2 minute read

According to Wikipedia, “Mad Libs is a phrasal template word game where one player prompts others for a list of words to substitute for blanks in a story before reading aloud.”

It’s a game where you can answer about random words (verbs, nouns, names) and you take this words and put in a story, randomly.

How word the game?

1.There is a story that has many key words replaced with blanks.

2.Each blank is specified a category, such as exclamation, noun, a verb like that.

3.You ask another player to contribute a word of the specified type for each blank, but without revealing the context for that word.

4.Finally, after filling all the blanks with the parts of speech given by that another player, the completed story is read aloud.

The result is usually comic, surreal, and somewhat nonsensical 😆.

What you will learn?

By doing this simple project, you will learn the following:

1.How to run a python file in the Terminal

2.How to work with string data type in python

3.The concepts of variables

4.How to take input from the user

5.And how to output something to the screen

Getting Started

The first thing we need to do is to prompt the user to type something and take the input from the user, right? We can do that using input() function like this.

input("What is your name?")

This function will throw whatever message you put inside those () brackets onto the screen and takes whatever the user types as input until they hit the Enter key.

So let’s store the value the user had entered in a variable called “name” and try to print() it back to the screen.

To output something to the screen, we use the print() function.

name = input("What is your name? ")
print(name)

The Actual Game

Now let’s create the Madlibs game.

In our story, we need 3 parts of speech / in our case 4 variables namely:

Felling Place Food

So we are going to prompt the user to input them and store them in the corresponding variables. Type the following code into the mad libs.py file:

We need to create 3 variables, called (Felling, place and food ) in this form the user can write inside this variable.
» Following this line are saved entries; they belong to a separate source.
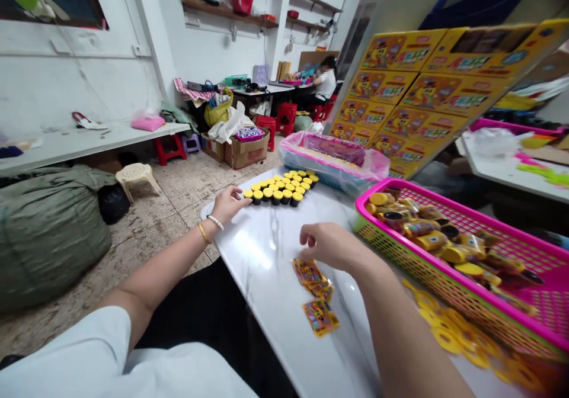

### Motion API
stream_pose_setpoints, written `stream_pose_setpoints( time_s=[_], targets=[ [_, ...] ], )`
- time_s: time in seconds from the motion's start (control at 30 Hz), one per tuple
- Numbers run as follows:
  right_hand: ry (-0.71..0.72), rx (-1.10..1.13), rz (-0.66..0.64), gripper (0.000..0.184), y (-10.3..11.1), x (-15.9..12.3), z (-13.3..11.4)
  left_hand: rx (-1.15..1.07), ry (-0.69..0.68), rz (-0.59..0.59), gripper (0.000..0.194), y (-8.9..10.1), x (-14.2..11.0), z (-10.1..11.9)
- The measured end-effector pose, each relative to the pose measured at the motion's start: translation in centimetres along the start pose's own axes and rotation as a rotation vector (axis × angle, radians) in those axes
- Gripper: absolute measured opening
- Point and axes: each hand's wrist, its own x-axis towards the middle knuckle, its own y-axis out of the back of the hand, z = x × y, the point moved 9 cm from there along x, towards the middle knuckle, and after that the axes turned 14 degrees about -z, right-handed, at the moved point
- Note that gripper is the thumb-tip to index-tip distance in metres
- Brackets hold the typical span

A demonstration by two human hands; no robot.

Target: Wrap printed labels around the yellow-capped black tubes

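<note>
My left hand (227,205) is at the near left end of a group of small black jars with yellow lids (277,195). Its thumb and fingertips close around the end jar (248,194). My right hand (331,245) hovers low over the white marble-look table (267,241), fingers curled inward. Just below its fingertips lies a loose pile of printed orange-yellow cards (312,276). A second small stack of cards (320,317) lies closer to me. Whatever the right fingers may hold is hidden.
To the right stands a pink and green basket (444,267) of wrapped yellow-lidded jars. Yellow ring-shaped pieces (462,333) lie beside it. Behind are a plastic-lined basket (333,155) and stacked yellow boxes (427,90). Another person (326,81) sits at a far table.
</note>
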Motion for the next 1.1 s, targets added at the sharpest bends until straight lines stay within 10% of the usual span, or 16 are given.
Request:
stream_pose_setpoints(
  time_s=[0.33, 0.7, 1.1],
  targets=[
    [0.044, -0.04, -0.193, 0.013, -3.3, 1.8, 0.8, 0.245, -0.056, -0.101, 0.02, -1.3, 0.4, 1.3],
    [0.072, 0.058, 0.074, 0.005, -1.7, 3.6, 1.3, 0.21, -0.182, -0.274, 0.026, -7.1, -5.3, 4.2],
    [0.194, 0.103, 0.207, 0.011, -1.1, 3.6, 0.9, 0.049, -0.31, -0.095, 0.038, -3.7, -9.6, 5.4]
  ],
)
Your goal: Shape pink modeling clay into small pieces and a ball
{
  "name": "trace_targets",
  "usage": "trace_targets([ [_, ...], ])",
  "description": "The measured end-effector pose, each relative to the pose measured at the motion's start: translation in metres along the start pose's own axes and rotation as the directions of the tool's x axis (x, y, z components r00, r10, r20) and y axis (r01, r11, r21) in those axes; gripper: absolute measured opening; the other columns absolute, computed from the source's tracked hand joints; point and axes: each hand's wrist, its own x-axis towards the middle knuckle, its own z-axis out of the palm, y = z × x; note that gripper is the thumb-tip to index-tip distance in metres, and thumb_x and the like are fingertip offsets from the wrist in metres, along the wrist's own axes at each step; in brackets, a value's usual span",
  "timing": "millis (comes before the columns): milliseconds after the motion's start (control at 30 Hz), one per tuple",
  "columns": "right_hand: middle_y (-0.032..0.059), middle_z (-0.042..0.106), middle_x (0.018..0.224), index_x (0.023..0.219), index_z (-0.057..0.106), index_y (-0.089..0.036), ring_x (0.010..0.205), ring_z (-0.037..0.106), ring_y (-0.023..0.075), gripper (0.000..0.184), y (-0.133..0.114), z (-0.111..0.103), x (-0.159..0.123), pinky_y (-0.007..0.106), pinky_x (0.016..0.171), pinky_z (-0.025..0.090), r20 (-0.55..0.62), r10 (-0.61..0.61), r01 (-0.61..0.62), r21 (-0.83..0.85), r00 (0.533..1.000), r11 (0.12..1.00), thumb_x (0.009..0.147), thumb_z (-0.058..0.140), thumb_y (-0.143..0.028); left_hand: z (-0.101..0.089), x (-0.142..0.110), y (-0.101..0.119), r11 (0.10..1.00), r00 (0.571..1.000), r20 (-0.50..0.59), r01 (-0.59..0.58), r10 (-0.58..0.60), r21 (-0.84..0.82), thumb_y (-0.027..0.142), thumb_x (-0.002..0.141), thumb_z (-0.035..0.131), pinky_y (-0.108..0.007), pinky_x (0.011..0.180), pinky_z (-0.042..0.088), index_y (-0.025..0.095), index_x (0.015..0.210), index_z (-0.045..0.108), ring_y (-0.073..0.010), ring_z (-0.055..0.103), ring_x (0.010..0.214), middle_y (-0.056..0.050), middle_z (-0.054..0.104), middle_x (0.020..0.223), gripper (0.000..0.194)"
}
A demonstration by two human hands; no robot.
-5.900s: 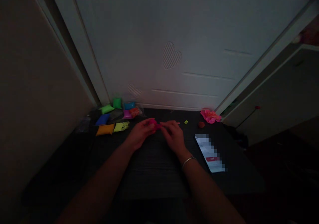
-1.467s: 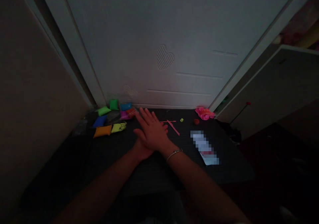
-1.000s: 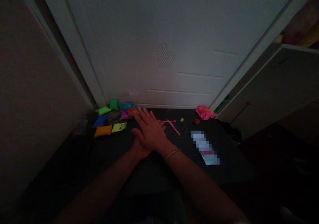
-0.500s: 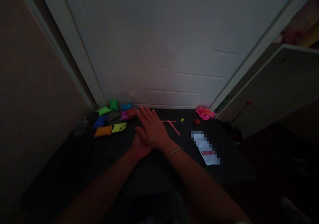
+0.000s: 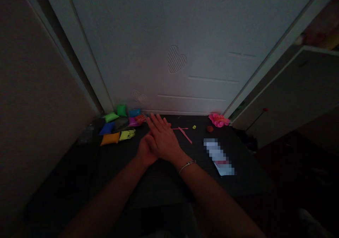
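pink tools (image 5: 185, 135), slim and straight, lie near the right hand (image 5: 164, 141).

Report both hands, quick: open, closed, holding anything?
Left hand: partly covered; can't tell if it's open or holding anything.
Right hand: open, fingers extended, laid over the left; anything beneath is hidden.

From above and behind the fingers (image 5: 158, 125), the person's head camera looks forward and down, fairly near, facing the pale panel (image 5: 148, 29) beyond them.
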Motion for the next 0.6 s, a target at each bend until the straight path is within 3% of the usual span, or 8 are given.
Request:
trace_targets([
  [100,0.0111,0.028,0.141,0.134,0.028,-0.008,0.132,0.017,0.0211,0.052,-0.007,0.006,-0.012,0.04,0.108,0.018,0.011,-0.008,0.007,0.037,1.0,0.999,0.087,0.034,-0.028,-0.005,0.006,0.008,0.998,0.998,-0.025,-0.057,0.057,0.022,0.044,0.086,0.028,-0.04,0.103,0.021,0.02,0.129,0.038,-0.0237,0.021,0.13,-0.005,0.033,0.14,0.051],
  [167,0.0043,0.033,0.14,0.135,0.028,-0.019,0.132,0.018,0.0219,0.053,-0.02,0.01,-0.013,0.044,0.107,0.02,0.039,-0.049,0.047,0.059,0.998,0.997,0.084,0.041,-0.03,-0.009,0.01,0.002,0.996,0.995,-0.07,-0.067,0.071,0.06,0.046,0.085,0.025,-0.043,0.103,0.021,0.022,0.13,0.036,-0.0225,0.016,0.132,-0.003,0.025,0.144,0.051],
  [233,0.001,0.034,0.139,0.135,0.026,-0.025,0.132,0.017,0.0233,0.053,-0.028,0.009,-0.007,0.049,0.106,0.018,0.028,-0.039,0.037,0.055,0.999,0.998,0.085,0.041,-0.031,-0.01,0.009,-0.007,0.992,0.996,-0.083,0.039,-0.029,0.119,0.042,0.085,0.027,-0.045,0.103,0.019,0.02,0.13,0.035,-0.0226,0.015,0.132,-0.006,0.019,0.146,0.051],
  [300,0.0001,0.026,0.143,0.136,0.023,-0.022,0.133,0.013,0.021,0.055,-0.023,0.006,0.003,0.044,0.108,0.015,0.019,-0.061,0.06,0.053,0.998,0.997,0.085,0.038,-0.037,-0.008,0.004,-0.012,0.982,0.989,-0.046,0.143,-0.138,0.123,0.038,0.085,0.031,-0.047,0.103,0.02,0.017,0.129,0.038,-0.0241,0.02,0.131,-0.009,0.024,0.143,0.049],
  [367,0.0057,0.023,0.144,0.136,0.026,-0.013,0.134,0.012,0.0204,0.056,-0.008,0.002,0.009,0.04,0.109,0.014,-0.03,-0.041,0.042,0.037,0.999,0.998,0.087,0.036,-0.037,-0.003,0.0,-0.01,0.991,0.993,0.025,0.114,-0.116,0.073,0.039,0.085,0.032,-0.046,0.102,0.022,0.016,0.129,0.038,-0.0246,0.024,0.129,-0.01,0.031,0.14,0.05],
  [467,0.011,0.025,0.142,0.133,0.029,-0.008,0.133,0.013,0.0216,0.053,0.012,0.002,0.002,0.042,0.108,0.014,-0.036,0.031,-0.03,0.027,0.999,0.999,0.087,0.034,-0.032,0.001,-0.001,-0.001,1.0,0.999,-0.024,0.021,-0.021,0.018,0.037,0.085,0.034,-0.04,0.102,0.026,0.018,0.128,0.04,-0.022,0.03,0.127,-0.007,0.04,0.136,0.047],
  [533,0.0131,0.027,0.141,0.133,0.028,-0.004,0.133,0.016,0.0216,0.053,0.01,0.006,-0.009,0.041,0.108,0.016,-0.009,0.031,-0.031,0.039,0.999,0.999,0.087,0.033,-0.03,0.001,0.003,0.0,1.0,0.997,-0.08,-0.009,0.01,0.012,0.042,0.084,0.034,-0.04,0.101,0.028,0.019,0.129,0.038,-0.0223,0.028,0.128,-0.007,0.038,0.137,0.051],
  [600,0.0103,0.026,0.142,0.133,0.03,-0.008,0.133,0.016,0.0218,0.055,-0.003,0.011,-0.016,0.039,0.108,0.017,0.02,-0.043,0.041,0.062,0.999,0.997,0.085,0.039,-0.031,0.001,0.006,-0.006,0.997,0.989,-0.131,-0.064,0.068,0.031,0.044,0.084,0.032,-0.04,0.1,0.029,0.024,0.131,0.034,-0.021,0.024,0.13,-0.004,0.032,0.14,0.052],
])
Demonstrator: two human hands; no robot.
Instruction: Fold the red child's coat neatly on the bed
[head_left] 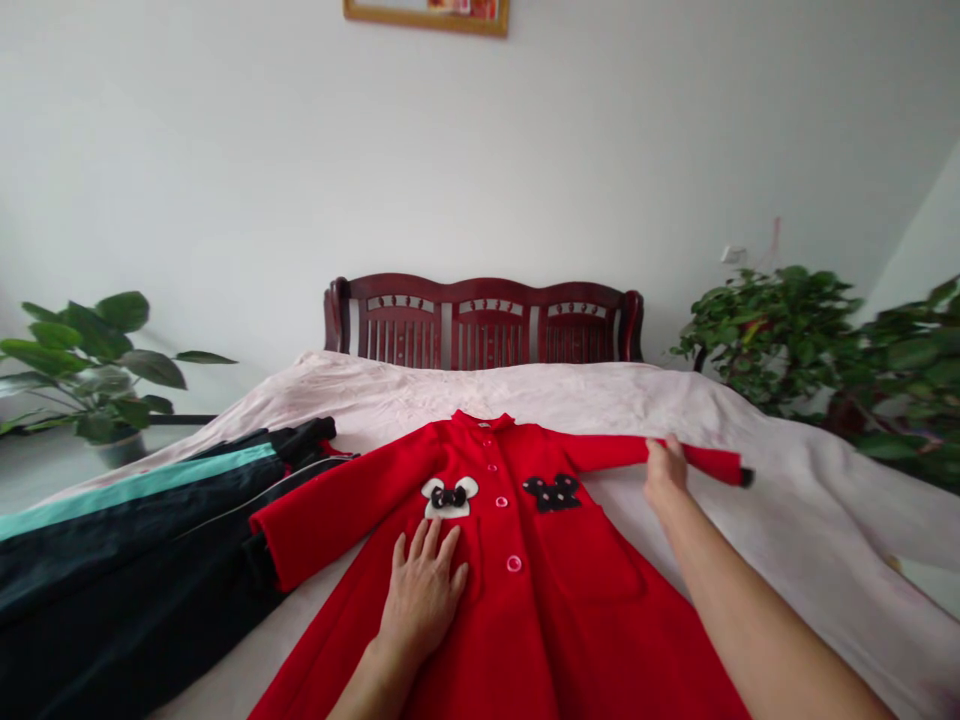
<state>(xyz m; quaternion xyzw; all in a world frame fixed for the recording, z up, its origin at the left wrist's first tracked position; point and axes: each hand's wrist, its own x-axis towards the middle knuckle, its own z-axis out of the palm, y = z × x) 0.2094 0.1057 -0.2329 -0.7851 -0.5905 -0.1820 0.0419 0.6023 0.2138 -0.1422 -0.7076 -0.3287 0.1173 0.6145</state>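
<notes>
A red coat (517,640) lies spread face up, collar away from me, its sleeves stretched out to both sides. Pink-rimmed buttons run down its front, with a white mouse-shaped patch and a black spotted one above the pockets. My left hand (421,590) rests flat on the left pocket area, fingers spread just below the white patch. On the right, my right hand (666,468) is closed around the right sleeve (607,451), short of its dark cuff end. Its fingertips are partly hidden under the sleeve.
Dark trousers with a turquoise stripe (142,540) lie at the left, partly under the coat's left sleeve. A pale sheet (810,540) covers the bed below. Behind stands a dark red wooden headboard (491,325). Potted plants (97,360) flank the bed on both sides.
</notes>
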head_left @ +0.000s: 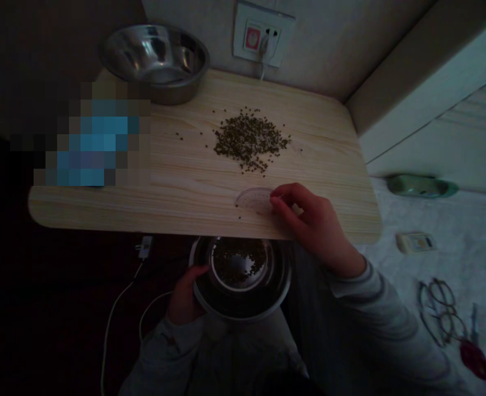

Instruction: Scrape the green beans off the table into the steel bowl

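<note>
My right hand pinches a clear, half-round plastic protractor close to the front edge of the wooden tabletop. Beyond it lies a spread of small dark beans or seeds, with a few strays around it. Below the table edge, my left hand grips the rim of a metal bowl, thumb over the rim. More of the small dark grains lie in this bowl. A second metal bowl stands at the back left of the tabletop.
A wall socket with a plugged-in cable is behind the table. A blurred blue item is at the left. A charger plug hangs below. On the white bedding lie a green object, a remote-like device and a coiled cord.
</note>
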A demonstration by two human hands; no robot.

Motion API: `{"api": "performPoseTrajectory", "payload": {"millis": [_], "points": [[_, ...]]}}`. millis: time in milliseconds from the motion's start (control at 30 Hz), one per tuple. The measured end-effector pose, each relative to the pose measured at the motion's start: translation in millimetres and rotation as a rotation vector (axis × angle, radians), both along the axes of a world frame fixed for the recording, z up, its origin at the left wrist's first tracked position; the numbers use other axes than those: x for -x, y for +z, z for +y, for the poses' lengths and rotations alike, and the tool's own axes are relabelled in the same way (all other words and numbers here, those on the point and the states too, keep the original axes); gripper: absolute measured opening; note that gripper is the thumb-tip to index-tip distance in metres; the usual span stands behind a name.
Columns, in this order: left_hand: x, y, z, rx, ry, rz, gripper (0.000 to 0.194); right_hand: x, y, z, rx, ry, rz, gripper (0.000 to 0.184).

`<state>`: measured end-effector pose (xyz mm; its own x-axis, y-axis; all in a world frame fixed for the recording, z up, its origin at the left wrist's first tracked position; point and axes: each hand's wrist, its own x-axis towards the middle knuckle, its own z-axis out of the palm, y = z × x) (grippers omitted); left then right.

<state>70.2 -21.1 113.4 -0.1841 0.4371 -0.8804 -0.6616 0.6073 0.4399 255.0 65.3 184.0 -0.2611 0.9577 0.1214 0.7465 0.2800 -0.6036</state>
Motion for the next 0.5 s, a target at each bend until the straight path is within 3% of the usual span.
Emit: {"api": "performPoseTrajectory", "payload": {"millis": [200,500], "points": [[-3.3,9.3,6.3,0.034,0.029,-0.153,0.034,1.0,5.6,-4.3,0.017,0.045,-0.003,0.02],[-0.6,1.4,-1.3,-0.059,-0.023,-0.109,0.021,0.9,1.4,-4.9,0.035,0.069,0.008,0.019]]}}
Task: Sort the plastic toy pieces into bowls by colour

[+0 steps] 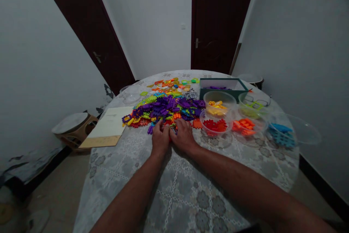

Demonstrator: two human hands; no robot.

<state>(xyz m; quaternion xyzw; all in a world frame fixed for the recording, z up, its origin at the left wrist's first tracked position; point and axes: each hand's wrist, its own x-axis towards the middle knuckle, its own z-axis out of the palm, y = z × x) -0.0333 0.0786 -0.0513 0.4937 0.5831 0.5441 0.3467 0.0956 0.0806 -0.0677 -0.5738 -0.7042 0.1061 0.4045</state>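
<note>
On the table, a large heap of plastic interlocking pieces (163, 105) spreads out, mostly purple on top with green, yellow, blue and orange among them. At its near edge, my left hand (160, 138) and my right hand (184, 136) are close together, thumbs almost meeting. Between them shows a bit of a red plastic piece (171, 138), which the curled fingers of both hands appear to grip; most of it is hidden. Just right of my right hand lies an orange-red square piece (197, 124).
Clear round tubs hold sorted pieces: red pieces (215, 126), yellow pieces (216, 107), orange pieces (243, 126) and blue pieces (282, 135). A green-edged box (223, 93) with purple pieces stands behind them. Left lies an open paper pad (111, 124). Eyeglasses (259, 101) rest on a tub.
</note>
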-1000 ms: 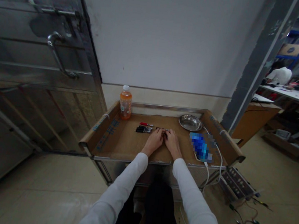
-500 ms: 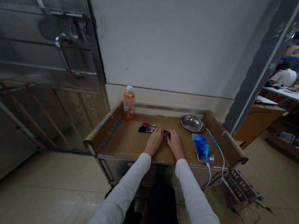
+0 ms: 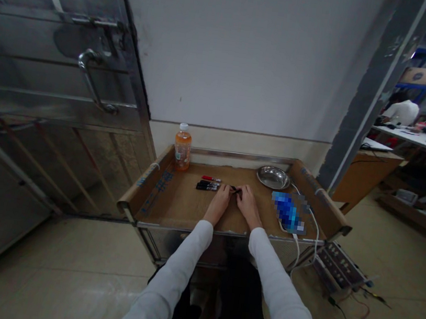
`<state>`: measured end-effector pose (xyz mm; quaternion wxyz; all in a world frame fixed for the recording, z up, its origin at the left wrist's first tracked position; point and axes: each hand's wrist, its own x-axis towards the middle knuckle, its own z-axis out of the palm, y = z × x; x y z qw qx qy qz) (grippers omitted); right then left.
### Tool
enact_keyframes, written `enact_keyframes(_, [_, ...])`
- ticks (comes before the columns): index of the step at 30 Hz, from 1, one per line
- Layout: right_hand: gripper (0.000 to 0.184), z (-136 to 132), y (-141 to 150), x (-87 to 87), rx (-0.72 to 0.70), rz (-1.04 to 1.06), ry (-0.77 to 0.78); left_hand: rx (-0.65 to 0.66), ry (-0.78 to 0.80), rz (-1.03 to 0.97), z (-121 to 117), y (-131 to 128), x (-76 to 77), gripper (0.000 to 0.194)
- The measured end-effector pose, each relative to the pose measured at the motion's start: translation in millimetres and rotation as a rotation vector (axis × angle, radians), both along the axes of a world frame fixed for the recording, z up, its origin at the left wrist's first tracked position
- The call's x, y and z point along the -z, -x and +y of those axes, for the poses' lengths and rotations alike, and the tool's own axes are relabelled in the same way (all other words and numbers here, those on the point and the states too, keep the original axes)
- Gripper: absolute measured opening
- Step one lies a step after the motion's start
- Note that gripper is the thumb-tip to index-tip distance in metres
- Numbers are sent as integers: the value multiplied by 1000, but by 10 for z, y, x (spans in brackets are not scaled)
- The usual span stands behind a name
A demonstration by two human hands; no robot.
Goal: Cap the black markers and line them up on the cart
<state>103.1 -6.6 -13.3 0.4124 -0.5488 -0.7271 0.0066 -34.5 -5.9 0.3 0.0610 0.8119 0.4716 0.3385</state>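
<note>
Both my hands rest close together on a cardboard-lined metal cart (image 3: 175, 204). My left hand (image 3: 220, 197) and my right hand (image 3: 245, 201) pinch a small black pen-like thing (image 3: 234, 189) between their fingertips. Just left of the hands lie a red marker (image 3: 210, 178) and black markers (image 3: 207, 185) side by side. My white sleeves reach in from the bottom of the view.
An orange drink bottle (image 3: 182, 147) stands at the cart's back left. A steel bowl (image 3: 273, 177) sits at the back right, a blue blurred item (image 3: 287, 211) with a white cable beside it. A metal door (image 3: 50, 78) stands left. Cables lie on the floor right; people work at a far table.
The camera shifted slightly. My hands stayed together on the small black thing, drawing a little closer at the fingertips.
</note>
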Motion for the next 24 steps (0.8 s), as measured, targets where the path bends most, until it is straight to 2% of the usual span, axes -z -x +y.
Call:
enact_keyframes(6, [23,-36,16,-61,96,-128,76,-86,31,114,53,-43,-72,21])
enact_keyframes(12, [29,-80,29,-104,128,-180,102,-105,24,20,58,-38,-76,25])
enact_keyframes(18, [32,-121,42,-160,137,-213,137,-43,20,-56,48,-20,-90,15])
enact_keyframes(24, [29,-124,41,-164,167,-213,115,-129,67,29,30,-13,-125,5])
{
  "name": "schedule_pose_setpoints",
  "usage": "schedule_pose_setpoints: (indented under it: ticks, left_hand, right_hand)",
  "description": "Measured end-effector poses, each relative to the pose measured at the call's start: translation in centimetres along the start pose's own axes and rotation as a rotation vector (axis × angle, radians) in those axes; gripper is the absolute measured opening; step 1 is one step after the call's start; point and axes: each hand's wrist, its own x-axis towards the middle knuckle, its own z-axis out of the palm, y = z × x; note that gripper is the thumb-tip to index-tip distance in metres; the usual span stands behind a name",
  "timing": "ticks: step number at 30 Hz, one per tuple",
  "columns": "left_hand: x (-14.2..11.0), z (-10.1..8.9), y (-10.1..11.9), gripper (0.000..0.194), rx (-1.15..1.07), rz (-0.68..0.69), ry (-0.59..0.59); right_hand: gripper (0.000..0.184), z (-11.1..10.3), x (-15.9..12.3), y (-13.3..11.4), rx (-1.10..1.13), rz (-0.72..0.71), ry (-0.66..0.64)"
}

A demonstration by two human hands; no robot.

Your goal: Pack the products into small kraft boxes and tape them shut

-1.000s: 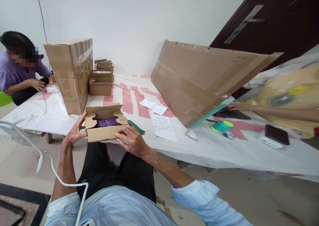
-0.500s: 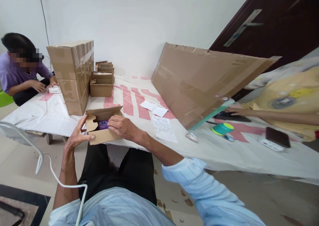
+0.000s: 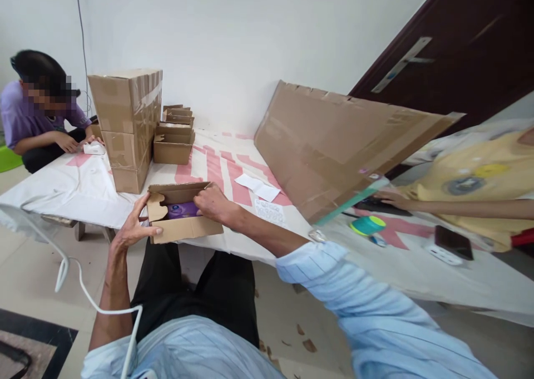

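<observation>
A small open cardboard box (image 3: 189, 229) sits at the near edge of the table, with a purple packet (image 3: 183, 210) lying inside. My left hand (image 3: 132, 227) grips the box's left end, thumb on the front wall and fingers up along the side flap. My right hand (image 3: 213, 203) reaches over the box's right side, fingers curled down at the right flap, next to the purple packet. Whether those fingers hold anything is hidden.
A white and pink cloth (image 3: 70, 184) covers the table. Taped cartons (image 3: 125, 128) are stacked at back left, with small open boxes (image 3: 173, 145) beside them. A big cardboard sheet (image 3: 334, 145) leans at right. Paper slips (image 3: 262, 188), tape roll (image 3: 367, 225), phone (image 3: 453, 242). Two other people sit nearby.
My right hand moved from the box's front right corner up over the box and onto its right flap. The green thing beside the box is now covered. My left hand kept its hold.
</observation>
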Motion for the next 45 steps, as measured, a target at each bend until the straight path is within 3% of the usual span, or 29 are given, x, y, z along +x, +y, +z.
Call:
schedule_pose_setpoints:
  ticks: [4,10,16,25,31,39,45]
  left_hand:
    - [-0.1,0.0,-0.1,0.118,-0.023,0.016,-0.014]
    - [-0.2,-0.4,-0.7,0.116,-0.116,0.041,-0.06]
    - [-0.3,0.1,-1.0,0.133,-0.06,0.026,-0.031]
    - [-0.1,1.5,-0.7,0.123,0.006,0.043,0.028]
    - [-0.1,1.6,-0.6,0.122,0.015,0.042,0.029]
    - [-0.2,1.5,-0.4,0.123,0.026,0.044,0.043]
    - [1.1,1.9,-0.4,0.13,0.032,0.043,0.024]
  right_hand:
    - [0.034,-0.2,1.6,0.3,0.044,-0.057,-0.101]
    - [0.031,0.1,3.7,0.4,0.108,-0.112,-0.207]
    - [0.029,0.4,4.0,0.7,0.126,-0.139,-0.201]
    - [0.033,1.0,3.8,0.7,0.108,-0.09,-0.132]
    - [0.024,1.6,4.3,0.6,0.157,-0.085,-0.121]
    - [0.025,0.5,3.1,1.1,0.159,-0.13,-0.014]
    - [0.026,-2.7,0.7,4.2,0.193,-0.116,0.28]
felling = input ("Enter a felling: ")
place = input ("Enter a place: ")
food = input ("Enter a food: ")

print("Today i fell " + felling )
print("because yesterday i was in the " + place)
print("eating " + food)

F-string

We can do it in form too, just put an f before the string and use {} to reserve spaces. Then inside the {}, we can put whatever variable we need and its value will get replaced. And it’s more readable too.

print(f"Today i fell {felling} because yesterday i was in the {place} eating {food}")

or

felling = input ("Enter a felling: ")
place = input ("Enter a place: ")
food = input ("Enter a food: ")

print(f"Today i fell {felling}")
print(f"because yesterday i was in the {place}")
print(f"eating {food}")

After read this information your homework is create your onw mad lip.

Hopefully will be more funny than mine!